# WHAT IS REQUIRED:
Set down all of the data that follows, keeping every character.
[[ SOURCE DATA open ]]
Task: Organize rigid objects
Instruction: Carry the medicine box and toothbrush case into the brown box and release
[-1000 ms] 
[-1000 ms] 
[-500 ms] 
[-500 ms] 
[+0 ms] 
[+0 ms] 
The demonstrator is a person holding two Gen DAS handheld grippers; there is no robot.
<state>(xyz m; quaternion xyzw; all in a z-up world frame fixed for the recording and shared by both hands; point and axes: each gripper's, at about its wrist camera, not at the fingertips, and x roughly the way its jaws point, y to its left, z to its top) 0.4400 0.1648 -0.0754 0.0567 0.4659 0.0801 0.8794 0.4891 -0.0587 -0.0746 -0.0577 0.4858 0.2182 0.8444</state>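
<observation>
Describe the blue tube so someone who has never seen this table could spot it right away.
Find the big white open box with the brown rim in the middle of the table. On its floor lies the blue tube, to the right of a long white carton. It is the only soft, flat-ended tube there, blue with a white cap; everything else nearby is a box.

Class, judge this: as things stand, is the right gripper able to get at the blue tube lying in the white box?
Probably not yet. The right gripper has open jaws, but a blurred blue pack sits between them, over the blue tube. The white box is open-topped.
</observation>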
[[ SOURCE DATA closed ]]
# TASK RESULT:
Task: Organize rigid objects
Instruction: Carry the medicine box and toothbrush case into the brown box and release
[-1000 ms] 
[-1000 ms] 
[-500 ms] 
[-500 ms] 
[+0 ms] 
[+0 ms] 
The demonstrator is a person holding two Gen DAS handheld grippers; there is no robot.
<state>(xyz m; quaternion xyzw; all in a z-up world frame fixed for the recording and shared by both hands; point and axes: each gripper's, at about its wrist camera, not at the fingertips, and x roughly the way its jaws point, y to its left, z to its top) 0.4400 0.1648 -0.0754 0.0567 0.4659 0.0801 0.8794 0.4891 -0.0587 -0.0746 -0.0577 0.4858 0.2182 0.8444</state>
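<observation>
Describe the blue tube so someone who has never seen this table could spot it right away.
Find the big white open box with the brown rim in the middle of the table. On its floor lies the blue tube, to the right of a long white carton. It is the only soft, flat-ended tube there, blue with a white cap; everything else nearby is a box.

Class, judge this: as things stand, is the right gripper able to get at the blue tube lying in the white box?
Probably not yet. The right gripper has open jaws, but a blurred blue pack sits between them, over the blue tube. The white box is open-topped.
</observation>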

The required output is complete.